ASSIGNED TASK -
Pictures in the data should be dropped; transcribe exactly the lines from the one that has "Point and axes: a" through the one that has "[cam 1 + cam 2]".

DATA RECORDS -
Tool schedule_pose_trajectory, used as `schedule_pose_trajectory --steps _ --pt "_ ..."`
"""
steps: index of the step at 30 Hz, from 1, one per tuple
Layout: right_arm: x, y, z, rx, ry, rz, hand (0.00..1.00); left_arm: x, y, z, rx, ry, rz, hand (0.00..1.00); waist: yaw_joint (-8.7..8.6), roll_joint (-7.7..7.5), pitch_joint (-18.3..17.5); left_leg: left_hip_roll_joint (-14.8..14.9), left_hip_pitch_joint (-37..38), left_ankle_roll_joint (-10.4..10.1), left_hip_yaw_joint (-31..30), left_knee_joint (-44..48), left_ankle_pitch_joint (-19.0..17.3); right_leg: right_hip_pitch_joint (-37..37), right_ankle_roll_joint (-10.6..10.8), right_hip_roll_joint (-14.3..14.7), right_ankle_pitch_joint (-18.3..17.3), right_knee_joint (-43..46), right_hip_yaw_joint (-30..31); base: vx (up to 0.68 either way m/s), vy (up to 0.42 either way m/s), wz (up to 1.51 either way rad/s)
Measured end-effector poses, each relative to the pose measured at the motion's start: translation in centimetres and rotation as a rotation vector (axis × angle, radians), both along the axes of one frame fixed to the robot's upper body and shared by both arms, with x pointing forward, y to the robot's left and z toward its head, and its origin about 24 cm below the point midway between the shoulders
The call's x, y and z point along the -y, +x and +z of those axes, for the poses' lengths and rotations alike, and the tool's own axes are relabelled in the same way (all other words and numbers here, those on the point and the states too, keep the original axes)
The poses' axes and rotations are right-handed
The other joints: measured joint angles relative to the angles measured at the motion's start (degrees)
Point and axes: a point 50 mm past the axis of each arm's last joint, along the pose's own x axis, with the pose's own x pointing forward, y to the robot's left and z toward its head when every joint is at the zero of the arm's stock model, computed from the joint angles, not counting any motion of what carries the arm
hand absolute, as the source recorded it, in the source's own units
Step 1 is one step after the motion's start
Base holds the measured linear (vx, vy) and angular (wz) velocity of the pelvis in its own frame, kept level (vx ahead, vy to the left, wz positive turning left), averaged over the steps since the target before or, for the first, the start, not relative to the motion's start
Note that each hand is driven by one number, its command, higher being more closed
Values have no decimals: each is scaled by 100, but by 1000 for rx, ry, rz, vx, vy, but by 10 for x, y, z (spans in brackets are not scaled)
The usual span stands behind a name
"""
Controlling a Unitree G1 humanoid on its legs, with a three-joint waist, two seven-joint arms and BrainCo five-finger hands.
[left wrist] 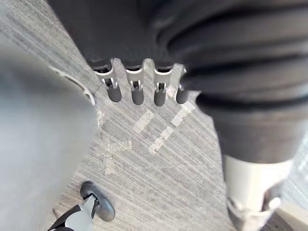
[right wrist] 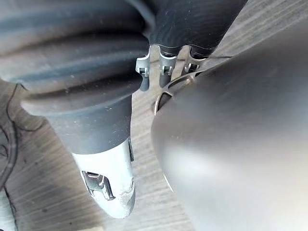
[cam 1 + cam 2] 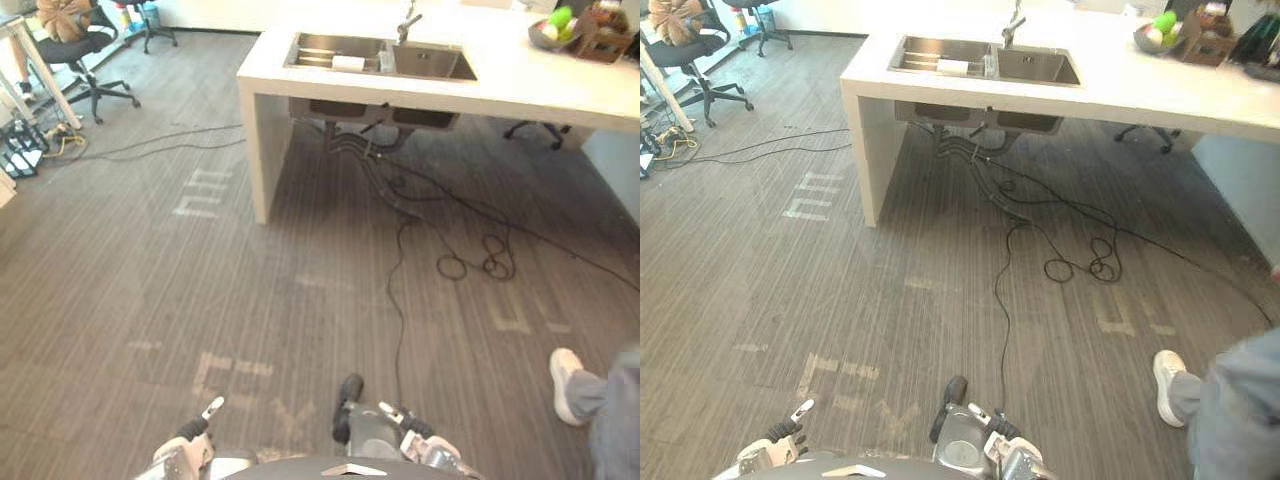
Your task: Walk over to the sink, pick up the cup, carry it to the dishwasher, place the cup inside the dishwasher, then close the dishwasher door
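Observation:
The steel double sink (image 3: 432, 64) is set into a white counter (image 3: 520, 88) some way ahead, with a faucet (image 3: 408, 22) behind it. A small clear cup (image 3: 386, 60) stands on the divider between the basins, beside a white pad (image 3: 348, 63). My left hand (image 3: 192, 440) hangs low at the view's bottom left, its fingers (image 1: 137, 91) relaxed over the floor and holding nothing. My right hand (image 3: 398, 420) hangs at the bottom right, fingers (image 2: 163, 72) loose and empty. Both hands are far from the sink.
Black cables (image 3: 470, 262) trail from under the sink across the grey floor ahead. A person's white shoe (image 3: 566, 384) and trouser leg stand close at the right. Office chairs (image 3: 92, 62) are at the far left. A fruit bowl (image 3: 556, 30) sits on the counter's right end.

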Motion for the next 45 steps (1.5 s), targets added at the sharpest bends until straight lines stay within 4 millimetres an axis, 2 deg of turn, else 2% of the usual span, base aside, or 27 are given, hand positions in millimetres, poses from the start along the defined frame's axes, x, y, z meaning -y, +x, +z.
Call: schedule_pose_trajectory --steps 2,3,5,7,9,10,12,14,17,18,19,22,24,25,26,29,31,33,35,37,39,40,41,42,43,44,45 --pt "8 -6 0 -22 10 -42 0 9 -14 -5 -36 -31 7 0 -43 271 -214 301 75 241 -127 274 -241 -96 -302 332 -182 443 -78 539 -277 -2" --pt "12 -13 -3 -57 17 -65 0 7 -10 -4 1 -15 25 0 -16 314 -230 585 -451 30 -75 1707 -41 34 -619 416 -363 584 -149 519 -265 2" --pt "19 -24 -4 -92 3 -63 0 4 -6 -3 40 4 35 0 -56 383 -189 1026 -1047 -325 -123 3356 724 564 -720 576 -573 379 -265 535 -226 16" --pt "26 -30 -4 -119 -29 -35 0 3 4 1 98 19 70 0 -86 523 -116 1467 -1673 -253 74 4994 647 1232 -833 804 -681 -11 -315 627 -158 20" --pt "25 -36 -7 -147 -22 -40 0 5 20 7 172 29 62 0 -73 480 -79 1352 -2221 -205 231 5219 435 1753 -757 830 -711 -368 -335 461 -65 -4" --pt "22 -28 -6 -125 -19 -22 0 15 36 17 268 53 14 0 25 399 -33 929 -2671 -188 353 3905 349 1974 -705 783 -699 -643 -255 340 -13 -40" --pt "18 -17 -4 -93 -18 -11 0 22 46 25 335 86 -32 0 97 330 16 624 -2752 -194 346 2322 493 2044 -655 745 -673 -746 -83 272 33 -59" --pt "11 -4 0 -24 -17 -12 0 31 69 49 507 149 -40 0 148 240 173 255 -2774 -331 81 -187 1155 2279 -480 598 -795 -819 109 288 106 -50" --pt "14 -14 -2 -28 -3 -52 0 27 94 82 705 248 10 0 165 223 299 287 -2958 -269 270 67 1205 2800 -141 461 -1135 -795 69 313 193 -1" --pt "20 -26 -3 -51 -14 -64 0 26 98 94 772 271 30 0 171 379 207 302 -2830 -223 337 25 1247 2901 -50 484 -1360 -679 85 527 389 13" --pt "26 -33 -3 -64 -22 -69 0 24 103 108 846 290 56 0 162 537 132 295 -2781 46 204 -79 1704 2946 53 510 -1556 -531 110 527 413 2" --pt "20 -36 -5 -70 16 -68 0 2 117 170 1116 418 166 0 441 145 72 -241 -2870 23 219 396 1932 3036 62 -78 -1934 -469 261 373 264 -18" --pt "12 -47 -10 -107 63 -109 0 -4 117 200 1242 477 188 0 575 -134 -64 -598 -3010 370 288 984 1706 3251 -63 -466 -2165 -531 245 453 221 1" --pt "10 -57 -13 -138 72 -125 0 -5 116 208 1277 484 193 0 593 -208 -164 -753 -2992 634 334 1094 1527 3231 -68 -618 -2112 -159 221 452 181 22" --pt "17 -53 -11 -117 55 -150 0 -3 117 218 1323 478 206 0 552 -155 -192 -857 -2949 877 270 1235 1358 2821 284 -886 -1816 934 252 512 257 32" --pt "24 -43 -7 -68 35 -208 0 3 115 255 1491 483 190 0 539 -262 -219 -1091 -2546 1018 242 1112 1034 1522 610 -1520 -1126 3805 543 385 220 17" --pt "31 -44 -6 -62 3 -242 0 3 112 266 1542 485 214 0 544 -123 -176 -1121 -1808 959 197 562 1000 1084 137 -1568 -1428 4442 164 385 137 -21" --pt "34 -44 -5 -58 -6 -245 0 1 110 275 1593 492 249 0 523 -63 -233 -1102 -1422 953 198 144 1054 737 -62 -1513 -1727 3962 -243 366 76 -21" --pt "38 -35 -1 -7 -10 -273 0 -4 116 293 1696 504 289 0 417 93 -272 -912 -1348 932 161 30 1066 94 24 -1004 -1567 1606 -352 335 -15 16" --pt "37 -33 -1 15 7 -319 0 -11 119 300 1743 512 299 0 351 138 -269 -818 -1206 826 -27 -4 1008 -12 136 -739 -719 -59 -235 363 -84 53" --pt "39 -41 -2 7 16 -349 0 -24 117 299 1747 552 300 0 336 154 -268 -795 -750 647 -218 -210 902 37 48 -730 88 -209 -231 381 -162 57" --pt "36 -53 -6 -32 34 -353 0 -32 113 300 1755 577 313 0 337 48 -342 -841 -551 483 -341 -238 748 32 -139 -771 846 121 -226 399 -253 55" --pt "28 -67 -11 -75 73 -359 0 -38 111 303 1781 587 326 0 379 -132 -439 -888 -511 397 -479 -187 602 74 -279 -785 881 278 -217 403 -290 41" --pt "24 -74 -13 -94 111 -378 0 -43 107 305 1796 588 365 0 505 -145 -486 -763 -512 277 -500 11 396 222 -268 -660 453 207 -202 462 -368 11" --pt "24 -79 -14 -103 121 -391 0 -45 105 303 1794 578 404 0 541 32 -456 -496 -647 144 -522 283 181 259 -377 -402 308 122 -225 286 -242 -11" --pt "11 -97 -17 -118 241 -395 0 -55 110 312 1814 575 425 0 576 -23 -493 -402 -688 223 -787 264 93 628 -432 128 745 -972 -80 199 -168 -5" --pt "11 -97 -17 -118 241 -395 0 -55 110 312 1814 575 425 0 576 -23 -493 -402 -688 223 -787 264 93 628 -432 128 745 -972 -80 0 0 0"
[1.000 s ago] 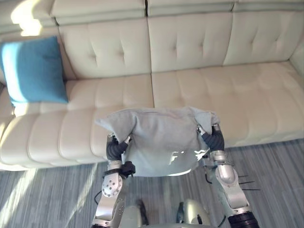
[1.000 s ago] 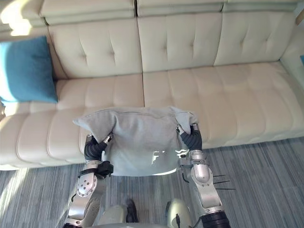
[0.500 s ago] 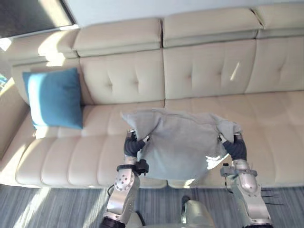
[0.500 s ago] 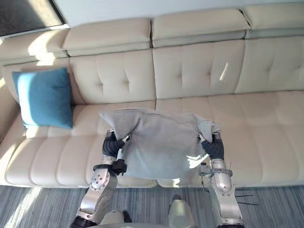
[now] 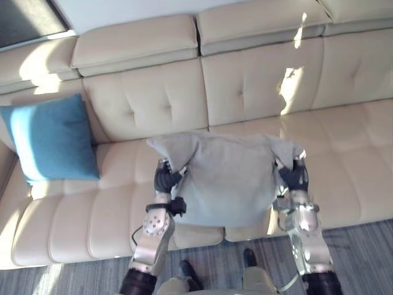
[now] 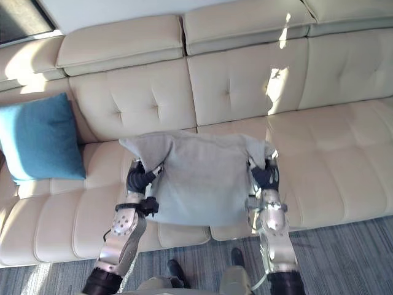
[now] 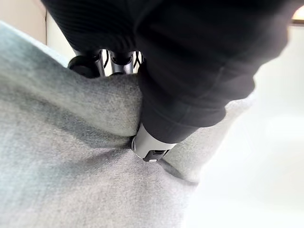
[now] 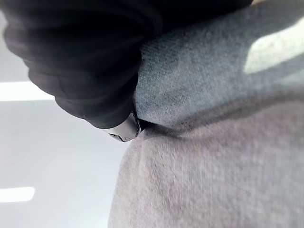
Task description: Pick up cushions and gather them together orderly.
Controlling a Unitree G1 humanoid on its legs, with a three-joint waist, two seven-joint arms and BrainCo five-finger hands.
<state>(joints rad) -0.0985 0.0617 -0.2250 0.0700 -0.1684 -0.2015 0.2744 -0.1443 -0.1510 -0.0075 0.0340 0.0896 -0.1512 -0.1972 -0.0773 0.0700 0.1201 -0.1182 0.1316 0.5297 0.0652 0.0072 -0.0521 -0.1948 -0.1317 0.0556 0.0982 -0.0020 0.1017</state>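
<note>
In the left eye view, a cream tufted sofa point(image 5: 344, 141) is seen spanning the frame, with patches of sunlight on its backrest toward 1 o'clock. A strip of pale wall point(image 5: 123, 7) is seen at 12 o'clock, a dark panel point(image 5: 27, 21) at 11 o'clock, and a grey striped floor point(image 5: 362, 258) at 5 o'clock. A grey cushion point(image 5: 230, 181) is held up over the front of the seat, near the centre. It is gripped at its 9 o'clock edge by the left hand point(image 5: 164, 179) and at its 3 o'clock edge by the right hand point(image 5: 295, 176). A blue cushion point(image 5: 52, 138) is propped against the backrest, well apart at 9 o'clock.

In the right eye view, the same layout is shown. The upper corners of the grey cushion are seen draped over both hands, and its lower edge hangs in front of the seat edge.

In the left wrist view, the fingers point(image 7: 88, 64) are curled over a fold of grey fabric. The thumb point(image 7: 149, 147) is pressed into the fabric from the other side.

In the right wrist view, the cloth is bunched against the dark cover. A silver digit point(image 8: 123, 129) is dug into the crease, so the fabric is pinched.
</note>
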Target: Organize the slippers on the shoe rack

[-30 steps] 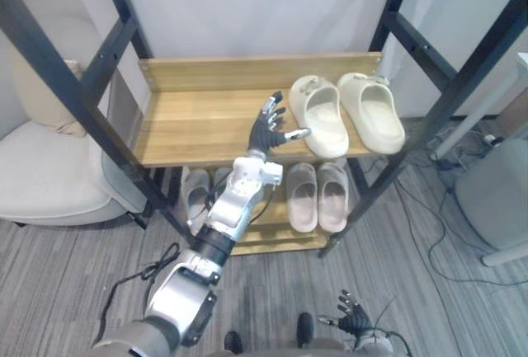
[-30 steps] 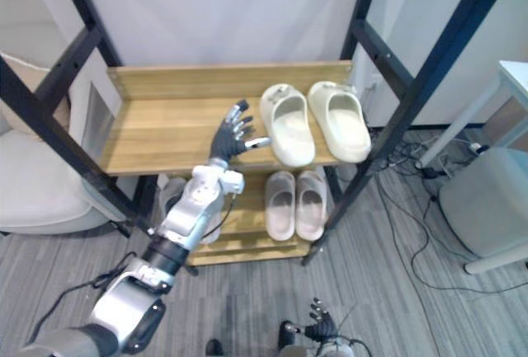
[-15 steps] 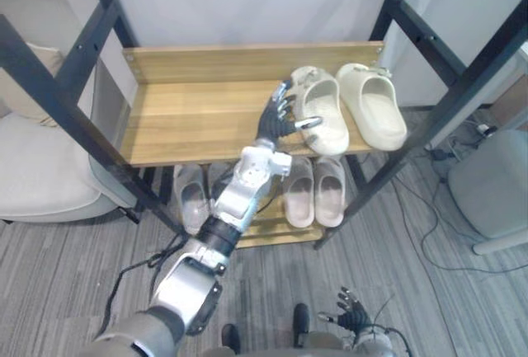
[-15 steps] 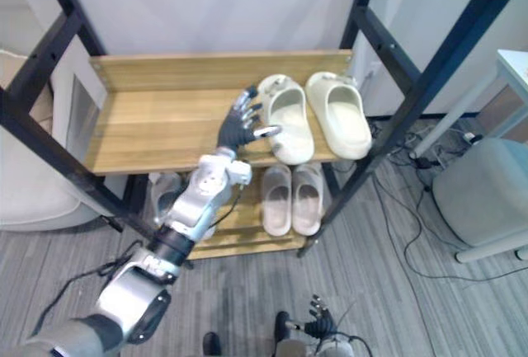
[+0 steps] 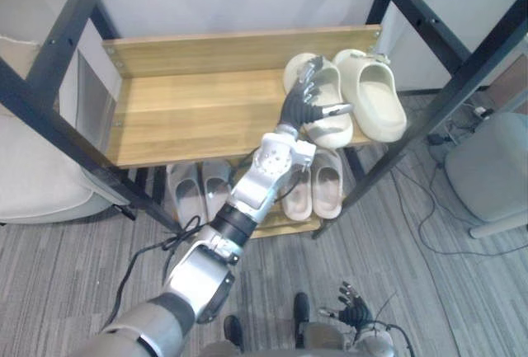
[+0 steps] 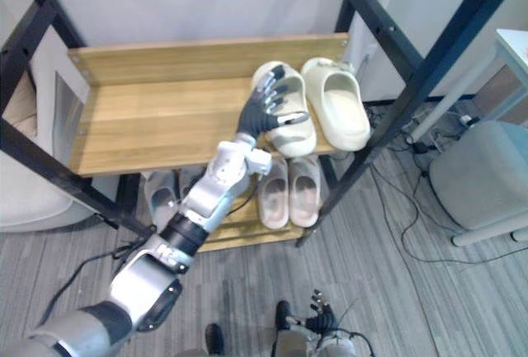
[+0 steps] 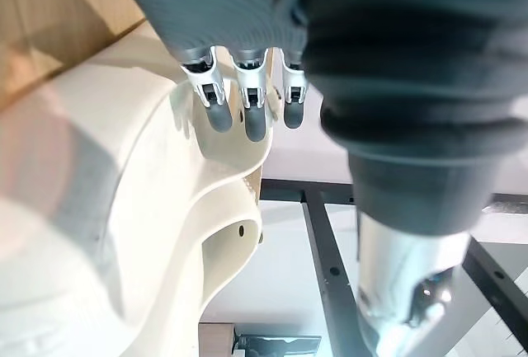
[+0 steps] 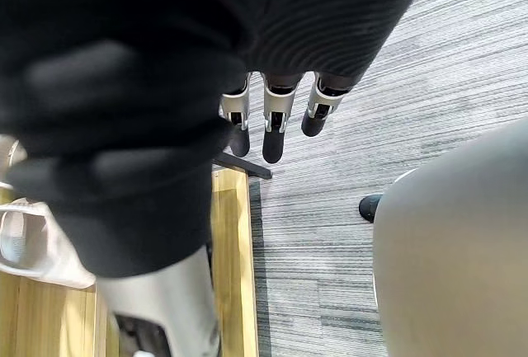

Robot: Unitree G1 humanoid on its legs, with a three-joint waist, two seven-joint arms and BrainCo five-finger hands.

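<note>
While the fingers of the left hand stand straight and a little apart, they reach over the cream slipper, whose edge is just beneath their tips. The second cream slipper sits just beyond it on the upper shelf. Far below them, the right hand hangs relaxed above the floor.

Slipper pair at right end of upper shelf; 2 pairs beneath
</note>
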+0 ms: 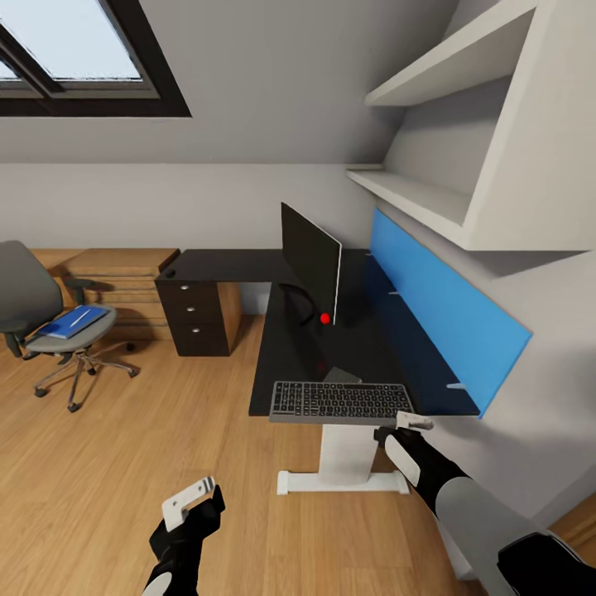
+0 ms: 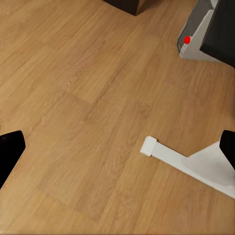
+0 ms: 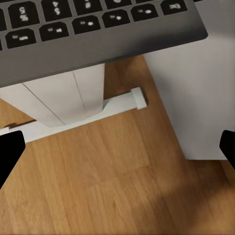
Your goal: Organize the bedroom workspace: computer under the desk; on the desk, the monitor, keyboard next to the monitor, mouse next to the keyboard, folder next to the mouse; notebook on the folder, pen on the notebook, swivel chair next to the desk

SOLVED PROBLEM -
Point and axes: a point 50 mm past the axis of each arm's last joint, along the pose's own x axis, with the pose's own x pointing forward, y to the robot's left and z toward its head when every joint is at the zero of the arm's stock model, computed from the joint angles, not counting any motion of what carries the arm
hand absolute, as the source recorded it, in the source's own units
Step 1 is one step after the motion's start
Base holds the measured linear (vx, vy) and angular (wz) velocity of the pelvis in its own frame, kept level (vx ahead, vy to the left, wz positive turning left), averaged over the steps since the target before or, for the first, the start, not relative to the motion's start
Note that each hand is driven by one number, its command, higher being more closed
Values have no decimals: each is scaled by 100, but by 1000 for rx, ry, rz, vx, vy, but by 10 for x, y, z (spans in brackets are not scaled)
The usual span stands behind a name
"""
Controlling a Unitree G1 humanoid on its legs, with a three-joint waist, two seven-joint arms and BrainCo five-finger hands.
[left wrist] 
[right wrist] 
[cam 1 + cam 2] 

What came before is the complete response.